## [Work instructions]
Would you reproduce exactly the lines below from the one holding "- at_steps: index" through the one holding "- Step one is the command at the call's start", inclusive, and no others?

Records from a data source

# # # # # # #

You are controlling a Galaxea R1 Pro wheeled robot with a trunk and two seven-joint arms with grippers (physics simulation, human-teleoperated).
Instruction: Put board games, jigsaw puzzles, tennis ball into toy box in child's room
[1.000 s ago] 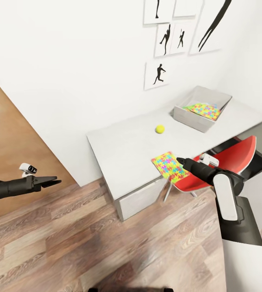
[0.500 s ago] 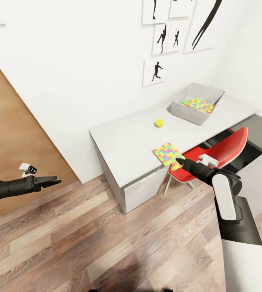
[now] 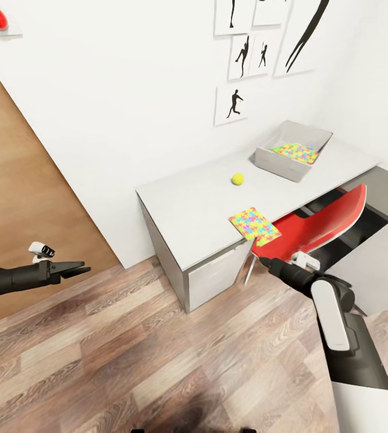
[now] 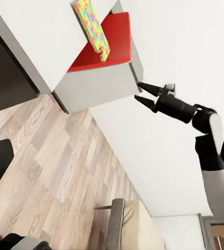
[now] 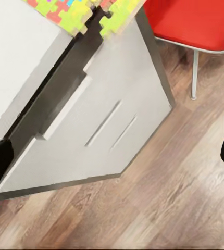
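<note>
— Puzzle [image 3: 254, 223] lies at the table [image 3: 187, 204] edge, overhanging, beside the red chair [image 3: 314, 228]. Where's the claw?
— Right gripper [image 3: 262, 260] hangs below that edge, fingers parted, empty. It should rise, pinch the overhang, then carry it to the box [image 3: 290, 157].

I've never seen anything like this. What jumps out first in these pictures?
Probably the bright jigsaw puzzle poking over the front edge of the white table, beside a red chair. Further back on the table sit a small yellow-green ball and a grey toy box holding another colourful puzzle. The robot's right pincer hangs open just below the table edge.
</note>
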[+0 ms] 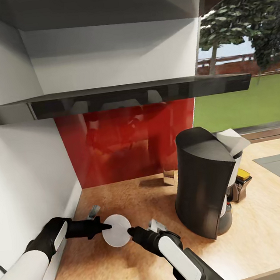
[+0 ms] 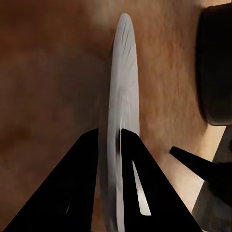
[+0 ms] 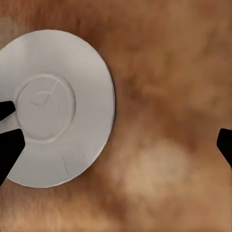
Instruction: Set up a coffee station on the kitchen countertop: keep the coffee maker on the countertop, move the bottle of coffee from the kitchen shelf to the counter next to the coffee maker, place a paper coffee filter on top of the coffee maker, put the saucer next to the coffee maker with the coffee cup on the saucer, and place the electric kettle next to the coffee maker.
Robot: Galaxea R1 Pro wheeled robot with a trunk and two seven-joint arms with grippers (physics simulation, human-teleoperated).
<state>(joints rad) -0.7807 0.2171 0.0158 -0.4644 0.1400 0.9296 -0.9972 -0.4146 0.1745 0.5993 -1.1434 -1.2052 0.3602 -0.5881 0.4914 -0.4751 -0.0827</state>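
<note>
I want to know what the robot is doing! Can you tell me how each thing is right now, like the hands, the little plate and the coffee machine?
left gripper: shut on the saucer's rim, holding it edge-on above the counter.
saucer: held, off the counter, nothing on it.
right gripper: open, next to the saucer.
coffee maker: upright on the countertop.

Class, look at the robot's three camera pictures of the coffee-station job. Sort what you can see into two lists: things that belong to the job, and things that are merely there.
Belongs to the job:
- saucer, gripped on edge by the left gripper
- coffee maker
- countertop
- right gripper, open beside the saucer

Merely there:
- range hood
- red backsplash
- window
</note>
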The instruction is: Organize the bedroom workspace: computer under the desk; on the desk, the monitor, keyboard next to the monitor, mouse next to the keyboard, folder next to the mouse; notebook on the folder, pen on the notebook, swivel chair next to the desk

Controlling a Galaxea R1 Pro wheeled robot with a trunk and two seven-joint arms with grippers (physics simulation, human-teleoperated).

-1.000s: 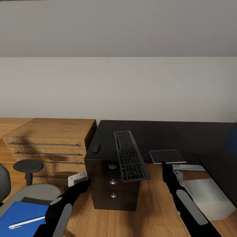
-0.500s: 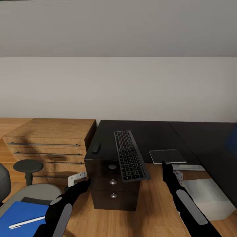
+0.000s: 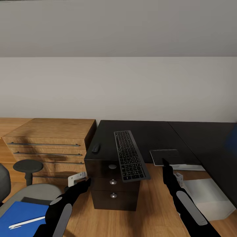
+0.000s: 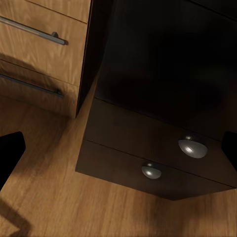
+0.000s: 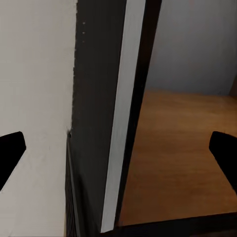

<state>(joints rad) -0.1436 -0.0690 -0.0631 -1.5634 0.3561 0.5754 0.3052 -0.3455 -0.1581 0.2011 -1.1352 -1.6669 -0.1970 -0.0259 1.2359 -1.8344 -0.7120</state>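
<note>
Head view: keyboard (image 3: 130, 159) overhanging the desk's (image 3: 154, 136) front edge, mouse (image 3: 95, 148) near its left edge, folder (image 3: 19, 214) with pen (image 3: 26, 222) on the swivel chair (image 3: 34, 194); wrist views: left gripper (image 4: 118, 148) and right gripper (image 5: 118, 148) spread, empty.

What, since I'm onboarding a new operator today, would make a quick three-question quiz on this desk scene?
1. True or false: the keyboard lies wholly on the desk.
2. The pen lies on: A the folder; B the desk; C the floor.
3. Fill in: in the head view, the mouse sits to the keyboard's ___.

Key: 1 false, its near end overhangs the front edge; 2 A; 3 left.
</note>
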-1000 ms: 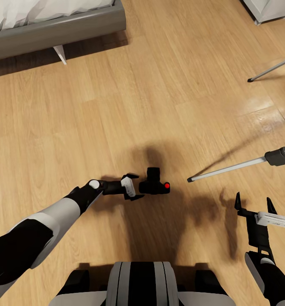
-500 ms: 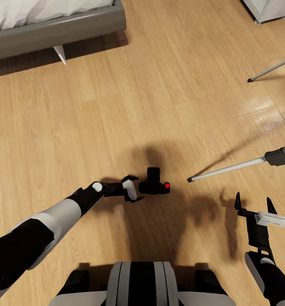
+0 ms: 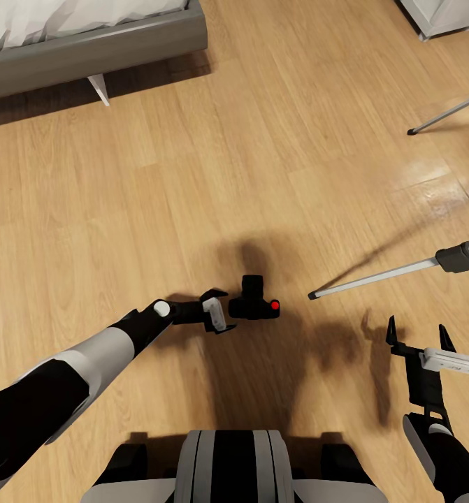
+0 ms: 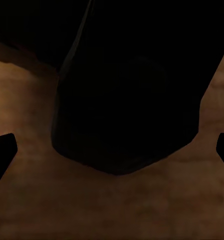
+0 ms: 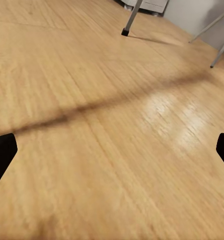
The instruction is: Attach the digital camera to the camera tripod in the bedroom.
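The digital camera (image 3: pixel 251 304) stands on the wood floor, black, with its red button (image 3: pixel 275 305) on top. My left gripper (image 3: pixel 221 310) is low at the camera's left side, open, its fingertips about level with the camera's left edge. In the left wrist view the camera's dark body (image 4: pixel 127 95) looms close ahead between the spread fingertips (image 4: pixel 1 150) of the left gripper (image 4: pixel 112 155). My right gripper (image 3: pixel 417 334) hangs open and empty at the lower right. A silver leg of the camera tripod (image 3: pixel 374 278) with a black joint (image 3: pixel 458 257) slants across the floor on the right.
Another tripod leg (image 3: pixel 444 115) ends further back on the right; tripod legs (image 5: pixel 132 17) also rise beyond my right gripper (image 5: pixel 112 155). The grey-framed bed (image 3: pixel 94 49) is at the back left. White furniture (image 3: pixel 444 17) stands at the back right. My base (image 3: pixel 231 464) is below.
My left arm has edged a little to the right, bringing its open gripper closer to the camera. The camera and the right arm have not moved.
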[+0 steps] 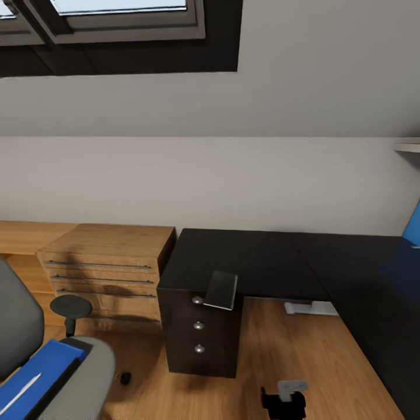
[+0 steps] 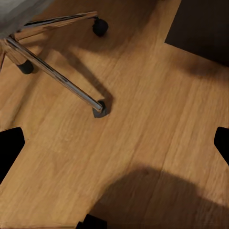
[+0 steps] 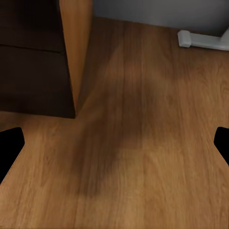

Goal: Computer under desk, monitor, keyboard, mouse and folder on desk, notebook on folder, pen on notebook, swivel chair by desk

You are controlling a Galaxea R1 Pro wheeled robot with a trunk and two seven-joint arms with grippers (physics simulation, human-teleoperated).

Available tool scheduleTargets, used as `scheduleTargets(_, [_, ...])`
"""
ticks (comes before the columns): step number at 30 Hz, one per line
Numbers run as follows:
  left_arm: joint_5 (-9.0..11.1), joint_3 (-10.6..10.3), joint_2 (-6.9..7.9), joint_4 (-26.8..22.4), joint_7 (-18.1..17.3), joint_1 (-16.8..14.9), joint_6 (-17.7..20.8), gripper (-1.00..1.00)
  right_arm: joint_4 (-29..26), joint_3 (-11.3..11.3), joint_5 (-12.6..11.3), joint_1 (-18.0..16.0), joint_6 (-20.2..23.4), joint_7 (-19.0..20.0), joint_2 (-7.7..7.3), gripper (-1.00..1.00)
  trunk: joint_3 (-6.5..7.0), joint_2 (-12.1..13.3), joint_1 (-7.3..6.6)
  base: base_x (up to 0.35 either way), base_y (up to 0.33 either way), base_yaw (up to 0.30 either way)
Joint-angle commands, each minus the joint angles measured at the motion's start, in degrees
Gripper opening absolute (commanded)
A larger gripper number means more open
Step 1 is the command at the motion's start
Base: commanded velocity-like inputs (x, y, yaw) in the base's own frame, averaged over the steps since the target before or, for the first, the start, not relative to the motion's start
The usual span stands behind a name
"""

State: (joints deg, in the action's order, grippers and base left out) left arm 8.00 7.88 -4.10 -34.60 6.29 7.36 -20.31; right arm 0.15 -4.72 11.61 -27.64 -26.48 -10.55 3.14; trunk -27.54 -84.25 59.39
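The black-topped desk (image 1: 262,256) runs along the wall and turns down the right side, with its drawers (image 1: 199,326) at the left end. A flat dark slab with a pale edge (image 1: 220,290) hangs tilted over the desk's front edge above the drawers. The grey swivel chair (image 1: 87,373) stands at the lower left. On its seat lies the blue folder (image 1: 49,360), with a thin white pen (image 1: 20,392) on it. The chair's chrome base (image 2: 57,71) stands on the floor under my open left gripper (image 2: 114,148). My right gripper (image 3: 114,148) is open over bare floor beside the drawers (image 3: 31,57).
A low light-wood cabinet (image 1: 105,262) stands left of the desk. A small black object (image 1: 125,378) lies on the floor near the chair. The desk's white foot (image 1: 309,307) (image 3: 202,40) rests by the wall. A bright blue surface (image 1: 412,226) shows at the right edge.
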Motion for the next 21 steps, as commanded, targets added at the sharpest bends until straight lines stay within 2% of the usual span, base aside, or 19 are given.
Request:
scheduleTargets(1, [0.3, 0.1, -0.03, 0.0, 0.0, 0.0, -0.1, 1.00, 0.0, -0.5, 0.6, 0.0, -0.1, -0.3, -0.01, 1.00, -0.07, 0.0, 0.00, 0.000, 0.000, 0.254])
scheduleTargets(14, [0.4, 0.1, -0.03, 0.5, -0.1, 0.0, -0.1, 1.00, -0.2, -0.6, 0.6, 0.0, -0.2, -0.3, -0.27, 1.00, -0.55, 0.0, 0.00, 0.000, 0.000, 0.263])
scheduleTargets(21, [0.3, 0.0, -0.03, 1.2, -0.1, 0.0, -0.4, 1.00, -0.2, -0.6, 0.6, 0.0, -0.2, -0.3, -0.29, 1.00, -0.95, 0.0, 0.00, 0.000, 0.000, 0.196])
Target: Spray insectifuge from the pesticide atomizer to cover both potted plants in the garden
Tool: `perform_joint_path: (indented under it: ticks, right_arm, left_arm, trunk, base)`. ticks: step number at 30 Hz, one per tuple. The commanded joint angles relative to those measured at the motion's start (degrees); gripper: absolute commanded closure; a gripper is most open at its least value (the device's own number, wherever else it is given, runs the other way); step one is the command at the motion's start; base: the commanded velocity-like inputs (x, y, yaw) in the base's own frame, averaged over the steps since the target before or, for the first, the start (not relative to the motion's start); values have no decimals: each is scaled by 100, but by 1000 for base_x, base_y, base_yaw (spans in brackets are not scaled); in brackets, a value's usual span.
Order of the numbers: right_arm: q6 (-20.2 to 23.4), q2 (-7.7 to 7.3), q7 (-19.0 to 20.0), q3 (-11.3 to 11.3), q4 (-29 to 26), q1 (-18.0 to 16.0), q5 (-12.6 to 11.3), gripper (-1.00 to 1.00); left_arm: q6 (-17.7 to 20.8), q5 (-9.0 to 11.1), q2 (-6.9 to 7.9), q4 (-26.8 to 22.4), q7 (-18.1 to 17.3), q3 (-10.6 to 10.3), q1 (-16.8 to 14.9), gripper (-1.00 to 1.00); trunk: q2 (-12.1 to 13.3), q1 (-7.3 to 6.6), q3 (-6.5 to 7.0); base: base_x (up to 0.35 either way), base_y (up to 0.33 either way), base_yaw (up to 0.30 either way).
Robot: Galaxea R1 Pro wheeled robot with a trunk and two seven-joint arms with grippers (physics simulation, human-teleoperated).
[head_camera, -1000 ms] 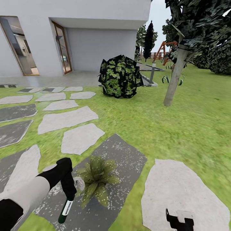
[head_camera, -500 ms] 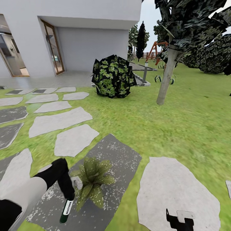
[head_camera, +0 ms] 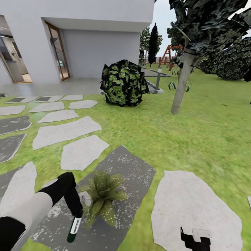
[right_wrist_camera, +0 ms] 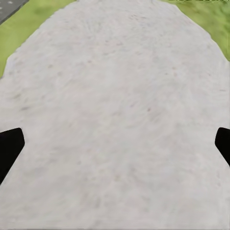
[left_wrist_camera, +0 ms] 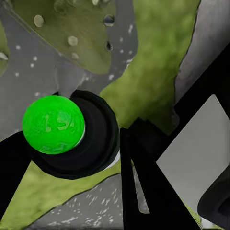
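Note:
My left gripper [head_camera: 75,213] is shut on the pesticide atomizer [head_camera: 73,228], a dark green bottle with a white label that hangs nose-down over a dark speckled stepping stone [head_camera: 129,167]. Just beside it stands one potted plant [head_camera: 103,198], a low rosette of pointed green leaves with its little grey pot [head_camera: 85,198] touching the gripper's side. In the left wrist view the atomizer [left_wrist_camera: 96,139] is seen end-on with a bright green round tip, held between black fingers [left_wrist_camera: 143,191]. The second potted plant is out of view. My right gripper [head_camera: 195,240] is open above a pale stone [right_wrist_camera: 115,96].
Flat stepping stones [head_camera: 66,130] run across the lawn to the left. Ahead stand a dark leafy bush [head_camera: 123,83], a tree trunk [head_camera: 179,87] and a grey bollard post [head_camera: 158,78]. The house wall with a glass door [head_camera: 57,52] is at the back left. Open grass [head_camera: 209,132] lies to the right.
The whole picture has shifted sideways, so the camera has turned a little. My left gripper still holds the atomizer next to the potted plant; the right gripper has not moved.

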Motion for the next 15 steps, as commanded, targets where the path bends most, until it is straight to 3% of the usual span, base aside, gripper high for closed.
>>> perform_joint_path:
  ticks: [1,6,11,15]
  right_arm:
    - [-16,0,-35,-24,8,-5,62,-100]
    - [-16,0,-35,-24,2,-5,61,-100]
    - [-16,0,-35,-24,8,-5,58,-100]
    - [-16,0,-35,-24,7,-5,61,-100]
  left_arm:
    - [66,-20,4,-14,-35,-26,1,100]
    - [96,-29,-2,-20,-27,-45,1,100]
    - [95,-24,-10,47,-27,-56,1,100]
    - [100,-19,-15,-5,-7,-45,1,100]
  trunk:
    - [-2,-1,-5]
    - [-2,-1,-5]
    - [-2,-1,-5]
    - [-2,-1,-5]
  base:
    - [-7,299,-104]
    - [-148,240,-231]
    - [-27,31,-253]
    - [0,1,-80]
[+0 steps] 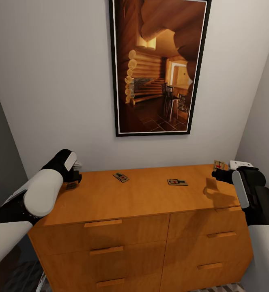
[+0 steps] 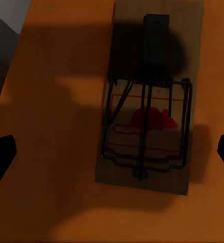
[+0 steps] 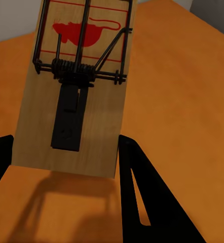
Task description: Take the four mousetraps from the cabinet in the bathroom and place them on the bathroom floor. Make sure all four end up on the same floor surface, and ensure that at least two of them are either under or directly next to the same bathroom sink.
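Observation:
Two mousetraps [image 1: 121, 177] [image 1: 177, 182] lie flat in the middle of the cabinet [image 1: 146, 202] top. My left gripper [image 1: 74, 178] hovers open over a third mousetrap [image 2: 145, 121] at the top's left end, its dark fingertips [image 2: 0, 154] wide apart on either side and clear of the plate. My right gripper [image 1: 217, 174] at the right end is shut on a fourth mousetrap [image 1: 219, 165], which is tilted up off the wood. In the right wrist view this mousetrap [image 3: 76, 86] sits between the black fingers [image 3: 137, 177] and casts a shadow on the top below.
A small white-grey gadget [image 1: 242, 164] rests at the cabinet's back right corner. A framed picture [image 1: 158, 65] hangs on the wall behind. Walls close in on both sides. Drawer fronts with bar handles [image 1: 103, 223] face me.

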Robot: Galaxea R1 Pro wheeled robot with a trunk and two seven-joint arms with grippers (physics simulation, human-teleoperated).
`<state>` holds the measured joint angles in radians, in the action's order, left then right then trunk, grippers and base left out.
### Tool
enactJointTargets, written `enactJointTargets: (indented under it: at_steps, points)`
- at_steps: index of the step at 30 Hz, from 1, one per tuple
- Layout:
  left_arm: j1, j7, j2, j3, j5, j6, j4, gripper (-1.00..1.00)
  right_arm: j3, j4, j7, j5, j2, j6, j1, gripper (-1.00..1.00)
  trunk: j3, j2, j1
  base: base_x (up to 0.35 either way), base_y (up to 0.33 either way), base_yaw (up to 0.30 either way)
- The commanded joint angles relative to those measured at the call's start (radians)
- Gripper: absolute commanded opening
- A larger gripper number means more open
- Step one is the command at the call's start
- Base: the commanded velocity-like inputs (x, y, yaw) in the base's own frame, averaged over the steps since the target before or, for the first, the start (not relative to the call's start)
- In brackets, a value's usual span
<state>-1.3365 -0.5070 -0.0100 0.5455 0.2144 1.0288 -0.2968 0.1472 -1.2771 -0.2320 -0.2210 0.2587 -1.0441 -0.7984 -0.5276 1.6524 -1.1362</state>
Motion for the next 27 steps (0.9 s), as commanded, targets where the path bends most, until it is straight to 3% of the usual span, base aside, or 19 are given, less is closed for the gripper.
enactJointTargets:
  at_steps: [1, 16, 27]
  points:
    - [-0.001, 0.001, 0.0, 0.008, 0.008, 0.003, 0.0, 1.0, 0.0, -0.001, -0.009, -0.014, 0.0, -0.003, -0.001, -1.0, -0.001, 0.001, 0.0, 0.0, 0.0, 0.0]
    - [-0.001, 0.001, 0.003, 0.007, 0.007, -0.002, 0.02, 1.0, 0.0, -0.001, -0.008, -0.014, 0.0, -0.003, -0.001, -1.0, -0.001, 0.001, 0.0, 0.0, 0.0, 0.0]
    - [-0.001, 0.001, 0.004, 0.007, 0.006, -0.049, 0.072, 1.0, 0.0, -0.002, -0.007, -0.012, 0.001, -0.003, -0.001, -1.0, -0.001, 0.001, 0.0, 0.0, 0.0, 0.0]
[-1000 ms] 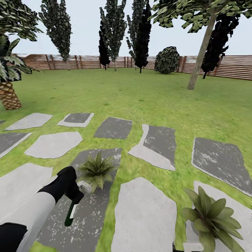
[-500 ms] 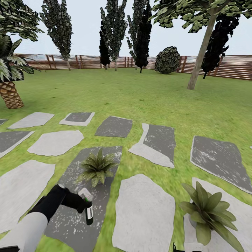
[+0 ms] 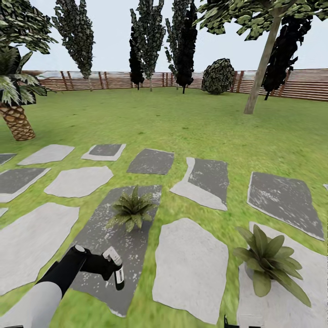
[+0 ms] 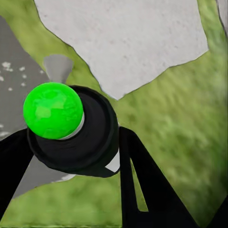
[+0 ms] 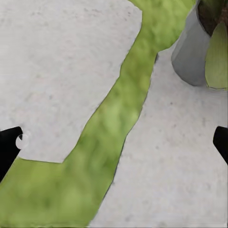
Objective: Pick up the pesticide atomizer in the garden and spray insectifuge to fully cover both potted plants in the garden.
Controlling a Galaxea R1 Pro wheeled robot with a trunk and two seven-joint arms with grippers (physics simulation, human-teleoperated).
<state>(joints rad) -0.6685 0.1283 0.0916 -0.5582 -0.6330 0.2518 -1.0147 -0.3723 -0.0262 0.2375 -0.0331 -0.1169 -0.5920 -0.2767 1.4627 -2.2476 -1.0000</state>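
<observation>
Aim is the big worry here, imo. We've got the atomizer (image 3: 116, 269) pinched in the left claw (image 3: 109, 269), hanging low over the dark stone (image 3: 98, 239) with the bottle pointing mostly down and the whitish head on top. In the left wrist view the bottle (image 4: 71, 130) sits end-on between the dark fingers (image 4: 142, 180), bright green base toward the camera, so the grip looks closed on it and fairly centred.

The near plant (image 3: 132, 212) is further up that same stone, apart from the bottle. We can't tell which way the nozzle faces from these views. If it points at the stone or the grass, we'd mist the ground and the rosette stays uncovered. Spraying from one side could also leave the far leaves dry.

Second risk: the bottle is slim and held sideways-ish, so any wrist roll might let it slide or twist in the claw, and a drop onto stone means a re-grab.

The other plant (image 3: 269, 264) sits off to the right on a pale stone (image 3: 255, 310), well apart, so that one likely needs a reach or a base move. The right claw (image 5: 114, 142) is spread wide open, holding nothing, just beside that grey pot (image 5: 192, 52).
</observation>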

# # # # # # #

## [Response area]
- at_steps: index of the step at 30 Hz, from 1, one per tuple
- Layout:
  left_arm: j1, j7, j2, j3, j5, j6, j4, gripper (-1.00..1.00)
  right_arm: j3, j4, j7, j5, j2, j6, j1, gripper (-1.00..1.00)
  trunk: j3, j2, j1
  base: base_x (up to 0.35 either way), base_y (up to 0.33 either way), base_yaw (up to 0.30 either way)
- The commanded joint angles relative to those measured at the call's start (radians)
- Gripper: absolute commanded opening
- A larger gripper number means more open
- Step one is the command at the call's start

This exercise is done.